• MATERIAL SUPPLIED:

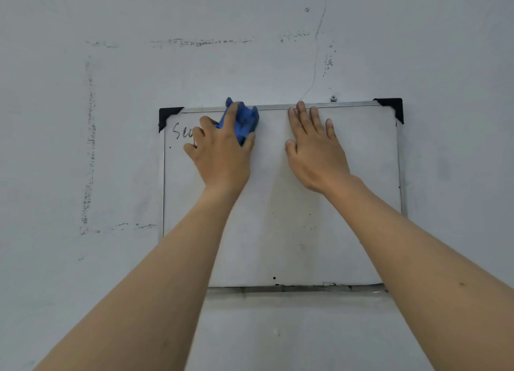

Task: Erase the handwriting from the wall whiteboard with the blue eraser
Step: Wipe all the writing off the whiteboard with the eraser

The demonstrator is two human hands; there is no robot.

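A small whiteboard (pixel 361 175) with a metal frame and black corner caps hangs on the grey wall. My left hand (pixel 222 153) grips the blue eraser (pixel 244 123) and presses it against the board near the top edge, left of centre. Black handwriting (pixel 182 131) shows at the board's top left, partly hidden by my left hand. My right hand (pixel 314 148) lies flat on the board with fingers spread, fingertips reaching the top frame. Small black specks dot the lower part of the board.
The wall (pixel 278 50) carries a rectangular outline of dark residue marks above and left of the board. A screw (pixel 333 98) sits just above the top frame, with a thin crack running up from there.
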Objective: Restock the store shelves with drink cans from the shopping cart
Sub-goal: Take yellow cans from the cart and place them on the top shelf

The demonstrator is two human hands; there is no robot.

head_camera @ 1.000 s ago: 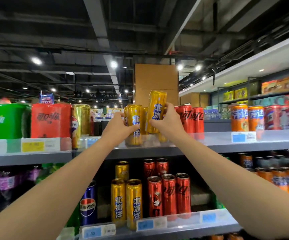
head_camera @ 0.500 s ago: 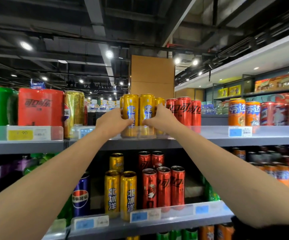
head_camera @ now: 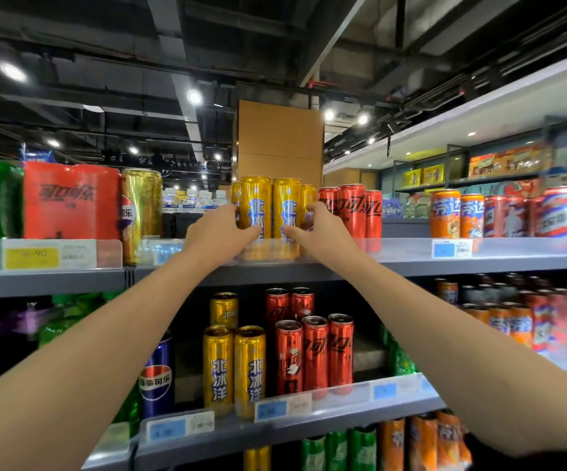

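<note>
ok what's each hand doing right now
left hand: grips the left tall yellow drink can
right hand: grips the right tall yellow drink can

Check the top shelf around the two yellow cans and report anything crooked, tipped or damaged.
Nothing stands out. Both yellow cans stand upright side by side on the top shelf, the left hand and right hand at their bases. The neighbouring red cans also stand upright.

A shop: price-tagged shelves (head_camera: 411,263) stocked with drink cans (head_camera: 316,351).
</note>
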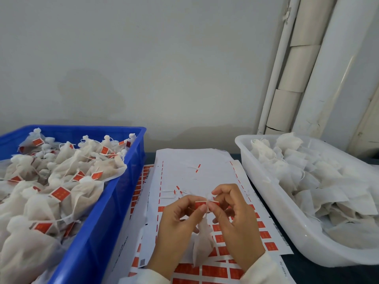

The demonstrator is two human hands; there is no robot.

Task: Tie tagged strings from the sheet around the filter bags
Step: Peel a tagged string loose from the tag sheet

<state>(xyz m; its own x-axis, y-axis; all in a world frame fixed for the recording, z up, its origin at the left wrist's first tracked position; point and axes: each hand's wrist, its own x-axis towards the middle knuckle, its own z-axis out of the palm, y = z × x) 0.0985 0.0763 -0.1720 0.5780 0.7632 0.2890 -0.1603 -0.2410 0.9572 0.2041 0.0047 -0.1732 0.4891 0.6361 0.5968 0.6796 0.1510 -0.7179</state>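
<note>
Nearest, the left hand (pixel 180 226) and right hand (pixel 233 224) meet over the sheet (pixel 205 173), each pinching a red tag (pixel 200 204) on its string at the neck of a white filter bag (pixel 203 240), which hangs between the palms. The sheet lies on the dark surface (pixel 320 271). Left, a blue crate (pixel 114 201) holds tied bags; right, a white tub (pixel 272 203) holds untied ones. Behind stands a pale wall (pixel 164 68).
</note>
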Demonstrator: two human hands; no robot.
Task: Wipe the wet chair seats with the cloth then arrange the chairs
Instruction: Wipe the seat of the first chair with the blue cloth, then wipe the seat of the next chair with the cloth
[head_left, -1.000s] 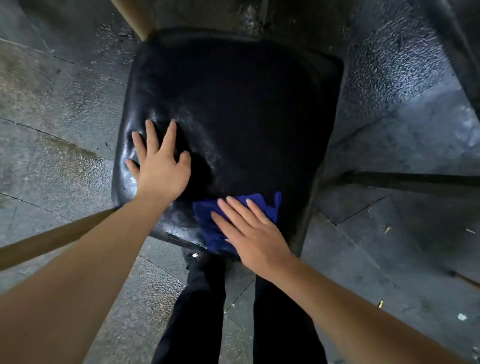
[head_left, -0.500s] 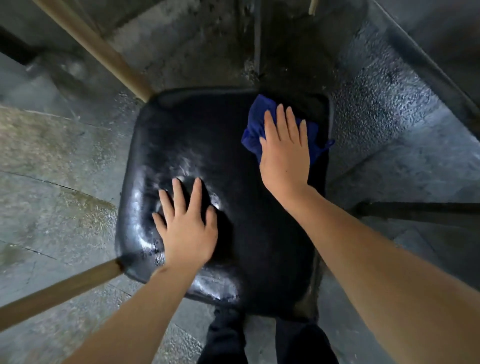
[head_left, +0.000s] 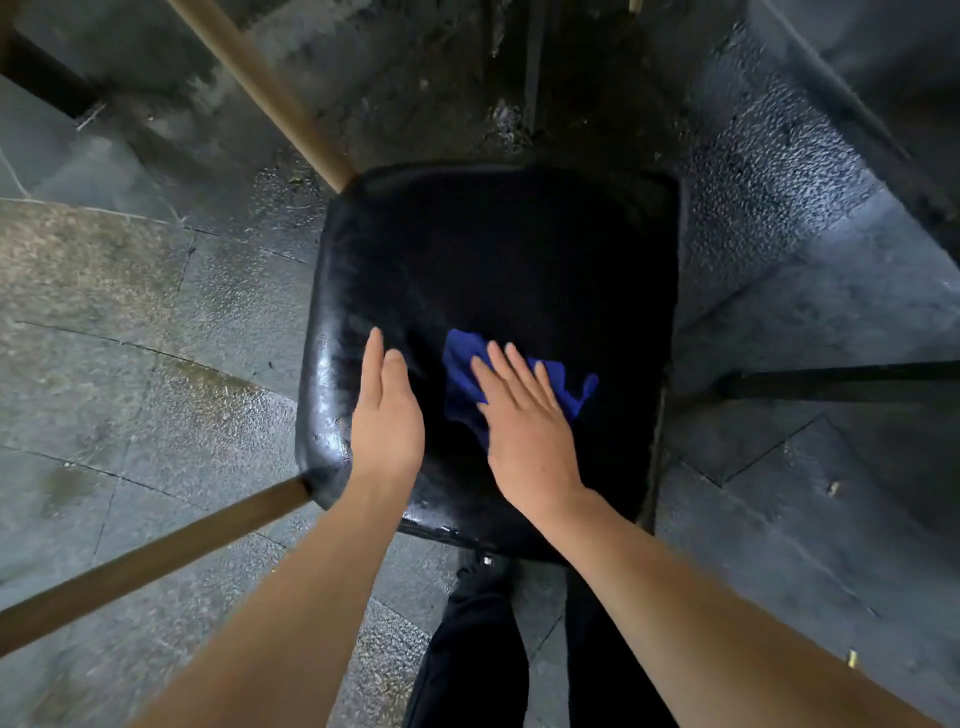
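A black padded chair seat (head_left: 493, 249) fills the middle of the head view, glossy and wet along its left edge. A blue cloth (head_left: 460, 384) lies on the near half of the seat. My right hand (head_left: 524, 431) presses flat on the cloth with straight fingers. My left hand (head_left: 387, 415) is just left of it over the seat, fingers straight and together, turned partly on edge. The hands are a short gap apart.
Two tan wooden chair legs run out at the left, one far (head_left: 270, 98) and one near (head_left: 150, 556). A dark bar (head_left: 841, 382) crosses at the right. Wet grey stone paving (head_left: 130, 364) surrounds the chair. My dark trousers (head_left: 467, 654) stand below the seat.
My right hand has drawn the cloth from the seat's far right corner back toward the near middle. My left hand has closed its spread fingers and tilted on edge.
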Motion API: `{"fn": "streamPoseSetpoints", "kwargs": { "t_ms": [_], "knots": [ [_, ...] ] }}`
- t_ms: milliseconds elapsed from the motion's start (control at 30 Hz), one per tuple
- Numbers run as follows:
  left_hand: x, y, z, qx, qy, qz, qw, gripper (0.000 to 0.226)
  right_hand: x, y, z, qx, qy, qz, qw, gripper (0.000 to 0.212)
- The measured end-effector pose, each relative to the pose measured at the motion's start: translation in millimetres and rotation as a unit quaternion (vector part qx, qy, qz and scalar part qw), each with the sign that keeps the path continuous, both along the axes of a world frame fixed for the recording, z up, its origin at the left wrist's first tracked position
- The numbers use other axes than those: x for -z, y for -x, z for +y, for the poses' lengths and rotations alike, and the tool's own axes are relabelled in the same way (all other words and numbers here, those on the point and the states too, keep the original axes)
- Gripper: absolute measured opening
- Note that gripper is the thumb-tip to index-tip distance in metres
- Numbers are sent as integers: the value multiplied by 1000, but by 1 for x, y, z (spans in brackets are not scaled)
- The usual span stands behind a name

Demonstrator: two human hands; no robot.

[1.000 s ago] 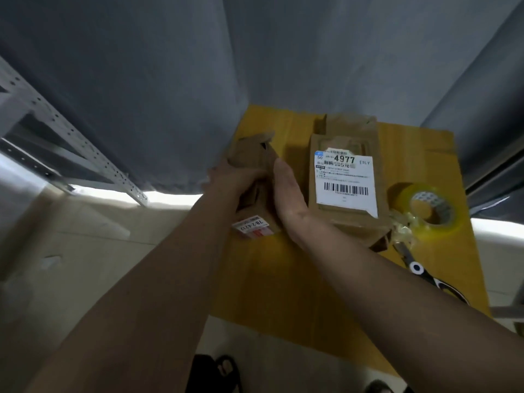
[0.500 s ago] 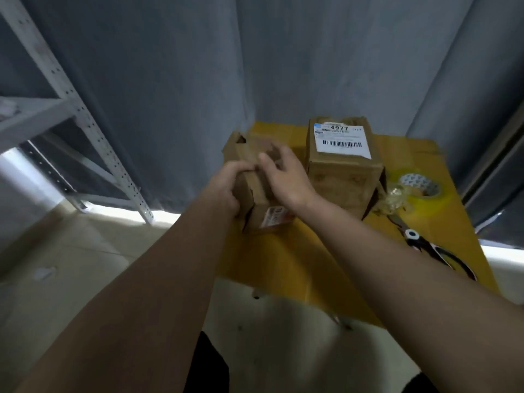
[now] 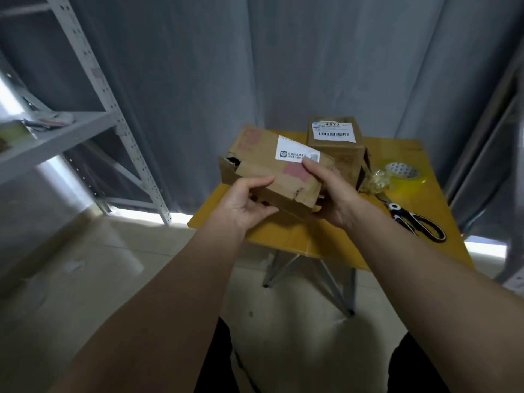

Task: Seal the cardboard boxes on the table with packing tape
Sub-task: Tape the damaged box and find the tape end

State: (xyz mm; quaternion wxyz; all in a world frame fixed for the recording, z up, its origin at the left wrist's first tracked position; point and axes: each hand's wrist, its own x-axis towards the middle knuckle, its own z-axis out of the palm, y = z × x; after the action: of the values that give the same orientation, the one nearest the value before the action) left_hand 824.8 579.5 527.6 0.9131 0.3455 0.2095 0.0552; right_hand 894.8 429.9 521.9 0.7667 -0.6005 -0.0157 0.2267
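While both bare forearms reach forward from the bottom corners of the view and converge above the near edge of the table (image 3: 297, 239), the two hands hold a small cardboard box (image 3: 272, 168) up in the air between them. The left hand (image 3: 243, 201) is turned palm up under the box's near left corner, its thumb lying along the top face and its fingers curled beneath, gripping it. The right hand (image 3: 331, 194) clasps the box's right end, thumb pressed on top just below a white printed label (image 3: 296, 153), fingers wrapped round the underside. The box is tilted, its left end torn open and its near right corner dented and ragged.

Beyond it a second, taller cardboard box (image 3: 337, 150) stands on the yellow table, carrying a barcode label (image 3: 334, 131) marked 4977 on top. To the right lies a roll of clear packing tape (image 3: 402, 171), with a crumpled loose end trailing toward the tall box. Nearer, black-handled scissors (image 3: 416, 222) lie flat on the table. Farther off, grey curtains (image 3: 283, 66) hang behind, and a metal shelving rack (image 3: 85, 120) stands at left.
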Motion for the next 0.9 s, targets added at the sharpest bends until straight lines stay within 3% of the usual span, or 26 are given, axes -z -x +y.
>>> {"fn": "streamPoseSetpoints", "kwargs": {
  "t_ms": [67,200,367,467,567,667,800,900],
  "knots": [
    [-3,0,4,10,-21,17,1000,61,2,0,0,15,12,-23,1000,69],
    [-9,-11,-1,31,-164,120,979,53,5,-3,13,107,78,-88,987,92],
    [-9,-27,-1,42,-144,22,988,52,7,-11,29,115,96,-130,980,93],
    [-8,-32,5,55,-206,38,976,67,17,-12,40,98,62,-83,990,81],
    [-5,-31,20,76,-281,91,952,80,26,-11,41,33,90,-33,995,69],
    [0,-28,34,97,-367,118,918,78,31,-10,35,-69,114,-50,990,48],
    [1,-27,55,126,-431,162,879,74,27,-10,34,-107,100,-50,988,56],
    [-6,-24,70,215,-497,189,819,72,25,-8,34,-169,149,-37,973,54]
  ]
}}
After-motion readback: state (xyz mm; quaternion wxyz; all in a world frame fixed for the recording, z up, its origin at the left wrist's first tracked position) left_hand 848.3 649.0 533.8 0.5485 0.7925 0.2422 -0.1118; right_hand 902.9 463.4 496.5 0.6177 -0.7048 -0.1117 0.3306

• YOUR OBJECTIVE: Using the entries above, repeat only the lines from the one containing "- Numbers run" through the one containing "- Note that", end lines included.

• TASK OUTPUT:
- Numbers run as follows:
  left_hand: x, y, z, qx, qy, qz, qw, gripper (0.000 to 0.226)
  right_hand: x, y, z, qx, qy, qz, qw, gripper (0.000 to 0.212)
- The measured end-effector pose, each relative to the pose measured at the motion's start: translation in millimetres and rotation as a unit quaternion (vector part qx, qy, qz and scalar part qw), each with the sign that keeps the path continuous, both along the axes of a world frame fixed for the recording, z up, its origin at the left wrist's first tracked position
- The numbers use other axes than those: x for -z, y for -x, z for +y, for the poses' lengths and rotations alike, and the tool's own axes are relabelled in the same way (all other words and numbers here, those on the point and the states too, keep the original axes)
- Gripper: absolute measured opening
- Note that gripper is the thumb-tip to index-tip distance in metres

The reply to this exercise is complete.